The task: Go through the material below and return each line with the string "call" in it.
### Material provided
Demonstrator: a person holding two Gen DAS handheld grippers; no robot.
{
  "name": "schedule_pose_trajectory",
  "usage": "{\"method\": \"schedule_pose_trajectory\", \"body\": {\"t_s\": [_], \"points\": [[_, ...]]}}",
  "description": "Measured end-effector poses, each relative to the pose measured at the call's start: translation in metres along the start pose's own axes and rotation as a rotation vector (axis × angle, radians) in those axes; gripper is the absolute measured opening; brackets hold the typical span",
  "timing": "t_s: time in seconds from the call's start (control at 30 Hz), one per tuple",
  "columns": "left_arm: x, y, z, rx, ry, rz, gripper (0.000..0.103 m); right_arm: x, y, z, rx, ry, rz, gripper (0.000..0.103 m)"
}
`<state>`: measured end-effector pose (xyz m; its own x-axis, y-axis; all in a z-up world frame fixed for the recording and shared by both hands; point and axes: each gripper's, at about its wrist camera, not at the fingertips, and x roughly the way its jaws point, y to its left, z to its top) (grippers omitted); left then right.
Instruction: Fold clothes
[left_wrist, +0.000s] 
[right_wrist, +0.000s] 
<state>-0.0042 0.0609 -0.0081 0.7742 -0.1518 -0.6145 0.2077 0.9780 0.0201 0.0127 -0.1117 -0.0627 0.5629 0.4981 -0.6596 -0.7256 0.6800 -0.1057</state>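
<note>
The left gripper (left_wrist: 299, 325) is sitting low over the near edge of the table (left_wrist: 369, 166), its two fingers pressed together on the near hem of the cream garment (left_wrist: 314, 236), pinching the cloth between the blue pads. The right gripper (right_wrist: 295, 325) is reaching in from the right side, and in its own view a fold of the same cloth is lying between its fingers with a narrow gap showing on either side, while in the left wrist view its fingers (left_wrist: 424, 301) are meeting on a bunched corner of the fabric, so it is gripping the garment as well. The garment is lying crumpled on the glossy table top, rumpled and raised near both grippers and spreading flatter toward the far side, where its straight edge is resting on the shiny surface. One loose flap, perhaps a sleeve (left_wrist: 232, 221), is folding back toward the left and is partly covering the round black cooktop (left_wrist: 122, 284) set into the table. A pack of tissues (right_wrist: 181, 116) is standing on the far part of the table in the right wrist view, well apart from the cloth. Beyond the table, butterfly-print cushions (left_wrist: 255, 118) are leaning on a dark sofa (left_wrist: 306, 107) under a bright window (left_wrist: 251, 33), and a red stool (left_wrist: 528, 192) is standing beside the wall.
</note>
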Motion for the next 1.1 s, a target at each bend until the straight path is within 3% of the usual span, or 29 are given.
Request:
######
Response for this exercise:
  "description": "Measured end-effector poses, each relative to the pose measured at the call's start: translation in metres along the start pose's own axes and rotation as a rotation vector (axis × angle, radians) in those axes; gripper is the absolute measured opening; brackets hold the typical span",
  "timing": "t_s: time in seconds from the call's start (control at 30 Hz), one per tuple",

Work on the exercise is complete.